E cosa si può fare per uscire da questi meccanismi e decidersi a fare pulizia?
Per poter procedere a un'operazione di decluttering innanzitutto bisogna cercare di valutare l'effettiva utilità degli oggetti nel modo più realistico possibile, rendendosi conto che spesso si tratta di oggetti di cui si può fare a meno poiché rappresentano la semplice estensione dei propri dubbi. Si può procedere gradualmente, partendo da ciò che si considera meno rilevante, per arrivare man mano a eliminare anche gli oggetti da cui risulta più difficile distaccarsi, una volta che si sia acquisita confidenza con il processo. Imparare a liberarsi del superfluo aiuta l'autostima e il senso di autoaffermazione, perché restituisce da subito quella percezione di autoefficacia che nasce dall'essere stati in grado di liberarsi dai propri dubbi. Inoltre si genera un alleggerimento anche mentale, che crea maggiore apertura per nuova energia vitale.

Quando la tendenza ad accumulare, questioni di spazio a parte, può diventare un problema?
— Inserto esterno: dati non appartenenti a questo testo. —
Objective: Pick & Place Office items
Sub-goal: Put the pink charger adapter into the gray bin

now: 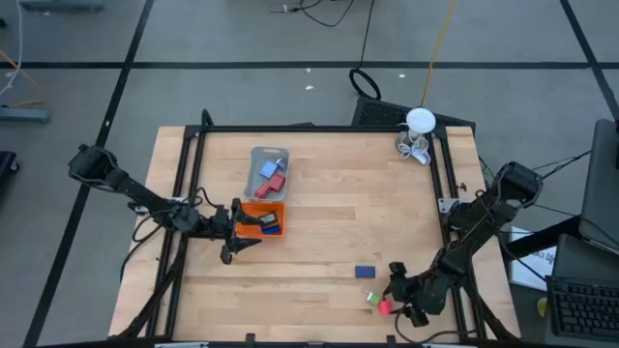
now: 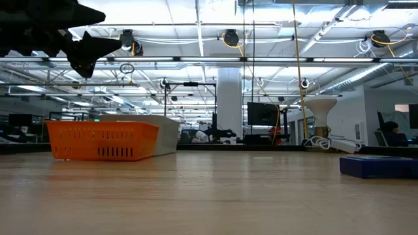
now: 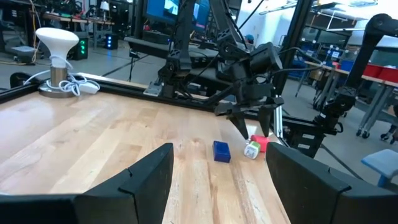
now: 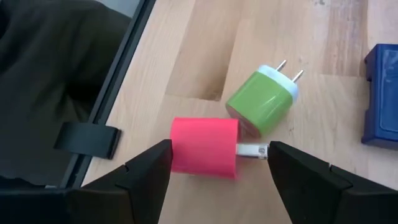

Esistono casi in cui si può instaurare una vera e propria patologia, la disposofobia, più nota come accumulo patologico. Si tratta di un disturbo ossessivo caratterizzato dall'estrema incapacità a liberarsi di oggetti inutili e dal loro conseguente accatastamento in quantità così ingenti da arrivare a rendere difficoltoso persino il movimento negli spazi. Ha un'incidenza più alta di quel che si possa pensare (tra il 2 e 5%) ed è stata inserita nella nuova edizione del DSM (Manuale Diagnostico e Statistico dei Disturbi Mentali) come entità diagnostica a sé stante, anche se sono frequenti le correlazioni con altri disturbi, come il disturbo ossessivo compulsivo e il disturbo ossessivo compulsivo di personalità. Un aspetto problematico dell'accumulo compulsivo è che in genere non viene riconosciuto da chi ne è affetto ed emerge solo dopo che la persona si è rivolta a uno specialista per altri problemi o quando gli effetti del disturbo pregiudicano severamente la sua capacità di svolgere normali attività e il rapporto con i familiari conviventi.

E come si può guarire?
Una terapia dimostratasi particolarmente efficace per questo tipo di disturbo è quella cognitivo-comportamentale, che lavora sulla "ristrutturazione" delle credenze sottostanti l'accumulo e sugli schemi di pensiero che ne favoriscono il mantenimento, oltre che sul potenziamento delle capacità decisionali e organizzative. Al contrario, la semplice rimozione dell'accumulo non risolve mai il problema e può anzi comportare un forte rischio per l'insorgenza di altri disturbi, ad esempio di carattere depressivo. Il cambiamento è dunque possibile e una buona terapia, intervenendo direttamente alla base del disturbo, può dare ottimi risultati.